# Molasses under your rib rub?



## smokeringking (Jun 4, 2012)

I have done a bit of BBQ and been cooking in restaurants for several years and I think I prefer molasses slathered on my ribs under my rub more than mustard. I am posting on this more out of curiosity than anything, I know most of you on here go more by the "whatever floats your boat." mind set which I love! but I havent seen anyone else mention rubbing with molasses instead of mustard so I thought I would see if anyone else does it, who likes it, who doesnt, reasons why it is good or bad? Just have a conversation about it. So what say you? Mustard or Molasses?


----------



## eppo (Jun 4, 2012)

For me, i've used mustard on butts, and I use worcestershire THICK sauce on my Beef.

I'm up for anything, and will try molasses.... do you use it on everything? should i give it a try on ribs?


----------



## oldschoolbbq (Jun 4, 2012)

Smokeringking, first  
	

	
	
		
		



		
			






  to the SMF , as I haven't had the pleasure...

Now, if you like the sweeter taste of the Molassas , try substituting Raw sugar instead . Tha sugar in the Molassas tends to burn too easy(and the Turbinato Sugar (raw)doesn't burn as quickly and still has a Molasas taste). The only real reson for the Mustard is to hold on the Rubs...

they quickly cook off leaving a very minimal taste.

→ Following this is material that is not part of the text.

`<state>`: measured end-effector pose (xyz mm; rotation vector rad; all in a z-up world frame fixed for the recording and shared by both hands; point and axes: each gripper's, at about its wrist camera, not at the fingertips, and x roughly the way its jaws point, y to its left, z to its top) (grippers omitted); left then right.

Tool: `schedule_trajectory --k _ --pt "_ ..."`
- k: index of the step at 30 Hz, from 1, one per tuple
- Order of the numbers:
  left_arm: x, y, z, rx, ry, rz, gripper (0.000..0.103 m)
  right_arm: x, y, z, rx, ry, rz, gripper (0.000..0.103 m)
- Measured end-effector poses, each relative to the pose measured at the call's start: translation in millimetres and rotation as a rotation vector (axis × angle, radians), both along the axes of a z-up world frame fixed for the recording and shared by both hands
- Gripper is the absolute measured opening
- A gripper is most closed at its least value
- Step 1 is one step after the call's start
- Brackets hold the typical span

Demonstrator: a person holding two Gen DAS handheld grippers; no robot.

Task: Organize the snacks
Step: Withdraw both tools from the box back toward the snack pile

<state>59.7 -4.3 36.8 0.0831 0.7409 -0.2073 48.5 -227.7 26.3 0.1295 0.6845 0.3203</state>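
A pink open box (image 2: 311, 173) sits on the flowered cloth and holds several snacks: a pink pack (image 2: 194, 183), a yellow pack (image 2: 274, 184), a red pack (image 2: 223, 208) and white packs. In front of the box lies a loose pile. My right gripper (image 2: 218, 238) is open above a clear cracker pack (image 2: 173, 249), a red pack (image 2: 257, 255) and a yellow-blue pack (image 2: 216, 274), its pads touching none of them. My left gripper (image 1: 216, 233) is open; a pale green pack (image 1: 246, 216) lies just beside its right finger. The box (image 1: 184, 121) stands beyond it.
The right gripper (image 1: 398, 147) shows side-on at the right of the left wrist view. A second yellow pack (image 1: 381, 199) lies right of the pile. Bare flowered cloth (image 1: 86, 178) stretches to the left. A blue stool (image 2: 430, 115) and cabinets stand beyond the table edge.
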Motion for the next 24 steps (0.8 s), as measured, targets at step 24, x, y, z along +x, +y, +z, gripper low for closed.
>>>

I however , do not slather , I simply rub the Spices on the washed and patted dry meat and it does just fine, no problem.

Have fun and...


----------



## smokeringking (Jun 4, 2012)

I use it mostly on ribs but have used it on butts as well. it is a bit sweeter and no tang like mustard but I feel the flavor is very deep and even a bit smokey even before the smoke lol. But I do use mustard as well from time to time.


----------



## smokeringking (Jun 4, 2012)

Oldschool thanks for the welcome! And thanks for the tip, I use the molasses like you said more to hold the rub than flavor but I like the deep rick flavor I get and the dark color.


----------



## smokinhusker (Jun 4, 2012)

Hey there and welcome to SMF! I've only used the mustard one time on my pork butt, just to give it a try. Normally I just do the same as OldSchool...wash it, pat it dry and put my rub on, with a little turbinado sugar or dark brown sugar patted on top.


----------



## hook em (Jun 30, 2012)

For me, it depends on what I am cooking. For ribs, I like to use mustard. For butts, molasses. I am thinking about trying apple butter on my next butt!


----------



## chef jimmyj (Jun 30, 2012)

I have not used Molasses just because my Foiling Juice and KC Style Sauce has it and I would be afraid using it 3 times may be to Molasses flavor forward. Mixing it with Mustard is a possibility though...JJ


----------



## dewetha (Jul 1, 2012)

to date i have used brown sugar, mustard, molasses, olive oil and just rub. Depending on if let it sit over night or just an hour i have gotten different result in bark. i figured that the  brand of brown sugar i bought has molasses and sugar on its ingredient list, i figure that the melted wet look was from the molasses so I wiped some on and use raw sugar in the rub. It was decent. I have one more combination to try and maybe I will have finally found the rib I’m after. If not I may give Molasses a try again.


----------



## jaybaks (Jul 8, 2012)

Not just plain ole molasses.  I love the blackest of black straps.  To date, my favorite is "Slow Ass Molasses" in the little one quart plastic milk jugs.  I have to look for this brand to find it and when I do I usually clear off the shelf.  It has a very dark smoke licorice flavor.  I use it in my sauces and glazes and brush on a little sometimes to cling the rub better.  What other brands do other members like?


----------